Title page for ETD etd-0903103-125920


Type of Document Dissertation
Author Guy, Matthew Wayne
Author's Email Address mguy@lsu.edu
URN etd-0903103-125920
Title Translating "Hebrew" into "Greek": The Discursive Hermeneutics of Emmanuel Levinas's Talmudic Readings
Degree Doctor of Philosophy (Ph.D.)
Department Comparative Literature (Interdepartmental Program)
Advisory Committee
Advisor Name Title
Bainard Cowan Committee Chair
Adelaide Russo Committee Member
Greg Stone Committee Member
John Pizer Committee Member
John Protevi Committee Member
Barbara Apostolou Dean's Representative
Keywords
  • talmud
  • levinas
  • philosophy
  • hermeneutics
  • literary theory
  • phenomenology
Date of Defense 2003-08-06
Availability unrestricted
Abstract
This dissertation examines Emmanuel Levinas’s Talmudic readings and the hermeneutics employed to translate the Talmud into modern language. Levinas claims to be translating “Hebrew” into “Greek” by rendering into a universal, philosophical language (“Greek”) the ethical structure of subjectivity (“Hebrew”) within the Talmud. Since they investigate the structure of subjectivity, extensive use of his philosophical works and the influential works of others are used to analyze his Talmudic readings.

Chapter One places Levinas’s project against the background of the Talmud, Judaic tradition, and projects like Rudolf Bultmann’s New Testament readings and Thorleif Boman’s comparative study of Greek and Hebrew. A brief abstract of Levinas’s philosophy emphasizing his understanding of the hermeneutics of subjectivity is given.
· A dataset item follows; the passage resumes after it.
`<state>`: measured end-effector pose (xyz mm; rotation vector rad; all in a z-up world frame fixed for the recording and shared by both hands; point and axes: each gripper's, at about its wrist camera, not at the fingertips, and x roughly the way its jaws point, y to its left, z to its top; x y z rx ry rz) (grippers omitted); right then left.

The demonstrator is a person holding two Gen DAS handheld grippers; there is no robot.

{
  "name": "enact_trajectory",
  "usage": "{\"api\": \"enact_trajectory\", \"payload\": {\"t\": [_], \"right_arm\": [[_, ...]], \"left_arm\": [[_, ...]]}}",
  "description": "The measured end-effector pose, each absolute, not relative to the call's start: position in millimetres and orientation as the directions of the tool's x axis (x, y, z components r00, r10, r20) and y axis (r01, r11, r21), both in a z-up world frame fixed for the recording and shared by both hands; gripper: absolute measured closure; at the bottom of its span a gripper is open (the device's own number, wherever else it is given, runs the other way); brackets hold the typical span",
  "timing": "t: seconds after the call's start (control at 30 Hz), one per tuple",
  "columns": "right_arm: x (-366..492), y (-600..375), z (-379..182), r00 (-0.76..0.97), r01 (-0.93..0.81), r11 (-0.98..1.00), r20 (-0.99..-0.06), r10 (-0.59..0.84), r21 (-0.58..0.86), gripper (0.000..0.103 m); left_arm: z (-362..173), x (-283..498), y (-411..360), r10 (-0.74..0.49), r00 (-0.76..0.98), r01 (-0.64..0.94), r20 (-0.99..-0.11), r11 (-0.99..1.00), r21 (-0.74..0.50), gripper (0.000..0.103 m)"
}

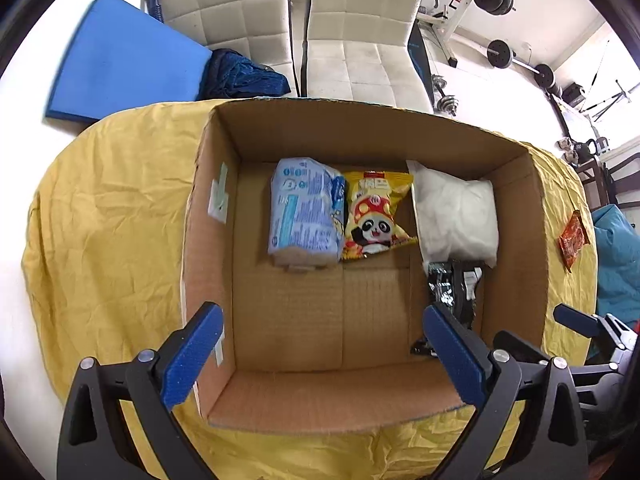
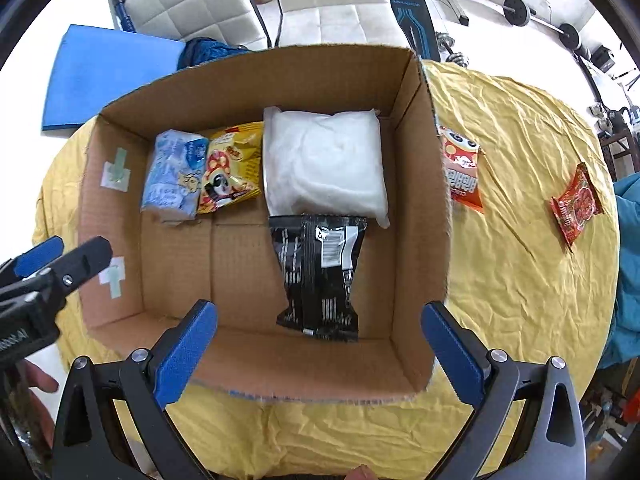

Chapters Two and Three examine Husserl and Heidegger’s formative influences, especially their hermeneutics of everyday experience, wherein Levinas locates the essential flaw of Western philosophy, which begins with an already constituted subjectivity. Although all three view the structure of hermeneutics as essentially discursive, Levinas insists that the subject is not the source for these discursive structures, or even for its own subjectivity. Rather, that source, where any philosophical understanding must start, is the Other. Levinas sees exhortations against things like “sorcery” and “temptation” as the Talmud’s mode of resisting and restraining subjectivity’s natural tendency to seek out its own freedom and power. Western philosophy, however, actually tends to either start from this condition or work toward it. Chapter Four discusses the idea of infinity according to Levinas and Descartes, and its role in founding consciousness. In this respect, infinity coincides with the idea of God . Chapter five looks at ethics and its relation to the structure of subjectivity. Levinas reads the Talmud in light of the ethical situation confronting the subject in the encounter with the Other. The Other actually establishes subjectivity and its discursive hermeneutical structures, so subjectivity begins and continues as an ethical response. The Conclusion looks at the idea of “messianic politics,” showing how Levinas describes the structure of subjectivity as a unique “chosenness,” revealing its discursive hermeneutical structures to be orientating the subject to future ethical responses.